PROBLEM REQUIREMENTS – Show each line of the data below in which "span" occurs.

━━ RECORDS SHOWN ━━

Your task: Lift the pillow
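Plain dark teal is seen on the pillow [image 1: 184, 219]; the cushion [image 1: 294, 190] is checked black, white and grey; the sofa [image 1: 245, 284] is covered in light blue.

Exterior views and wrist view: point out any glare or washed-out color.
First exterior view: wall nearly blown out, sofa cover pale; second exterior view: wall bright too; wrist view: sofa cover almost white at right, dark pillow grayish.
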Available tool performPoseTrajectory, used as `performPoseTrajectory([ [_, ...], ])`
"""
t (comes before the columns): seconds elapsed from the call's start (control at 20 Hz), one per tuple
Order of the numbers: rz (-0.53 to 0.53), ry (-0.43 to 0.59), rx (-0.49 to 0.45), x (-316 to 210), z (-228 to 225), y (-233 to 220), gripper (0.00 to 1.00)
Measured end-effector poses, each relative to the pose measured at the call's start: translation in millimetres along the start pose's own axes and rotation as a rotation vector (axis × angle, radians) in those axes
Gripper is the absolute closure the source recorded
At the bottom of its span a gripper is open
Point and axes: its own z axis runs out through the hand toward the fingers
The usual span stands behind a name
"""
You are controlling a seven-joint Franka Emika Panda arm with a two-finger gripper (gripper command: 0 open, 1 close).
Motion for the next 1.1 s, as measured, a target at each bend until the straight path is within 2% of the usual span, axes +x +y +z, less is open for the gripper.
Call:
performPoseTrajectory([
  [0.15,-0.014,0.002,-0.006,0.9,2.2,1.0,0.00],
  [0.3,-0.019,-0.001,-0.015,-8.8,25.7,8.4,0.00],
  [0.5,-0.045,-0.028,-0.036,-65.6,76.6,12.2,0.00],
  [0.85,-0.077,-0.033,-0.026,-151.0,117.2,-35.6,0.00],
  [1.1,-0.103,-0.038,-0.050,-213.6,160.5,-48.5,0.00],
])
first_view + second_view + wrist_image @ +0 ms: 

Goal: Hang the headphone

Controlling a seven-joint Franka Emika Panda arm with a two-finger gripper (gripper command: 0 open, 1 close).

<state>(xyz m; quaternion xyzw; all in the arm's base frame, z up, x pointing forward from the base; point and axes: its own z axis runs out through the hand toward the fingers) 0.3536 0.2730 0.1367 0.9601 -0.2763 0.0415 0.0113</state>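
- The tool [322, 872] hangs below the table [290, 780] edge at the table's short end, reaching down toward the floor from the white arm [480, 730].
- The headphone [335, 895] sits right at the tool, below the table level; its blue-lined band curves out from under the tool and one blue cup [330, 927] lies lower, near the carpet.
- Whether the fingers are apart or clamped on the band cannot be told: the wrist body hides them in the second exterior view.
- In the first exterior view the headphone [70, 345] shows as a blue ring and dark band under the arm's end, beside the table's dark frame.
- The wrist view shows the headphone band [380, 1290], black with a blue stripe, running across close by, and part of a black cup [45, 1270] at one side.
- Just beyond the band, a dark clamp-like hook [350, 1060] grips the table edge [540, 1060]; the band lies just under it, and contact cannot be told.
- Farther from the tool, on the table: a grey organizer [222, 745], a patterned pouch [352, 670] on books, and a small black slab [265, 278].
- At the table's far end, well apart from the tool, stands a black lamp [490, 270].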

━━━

YOUR RESPONSE –
At the bottom of its span a gripper is open
The usual span stands behind a name
Motion for the next 1.1 s, as measured, a target at each bend until the straight path is within 2% of the usual span, axes +x +y +z, less is open for the gripper.

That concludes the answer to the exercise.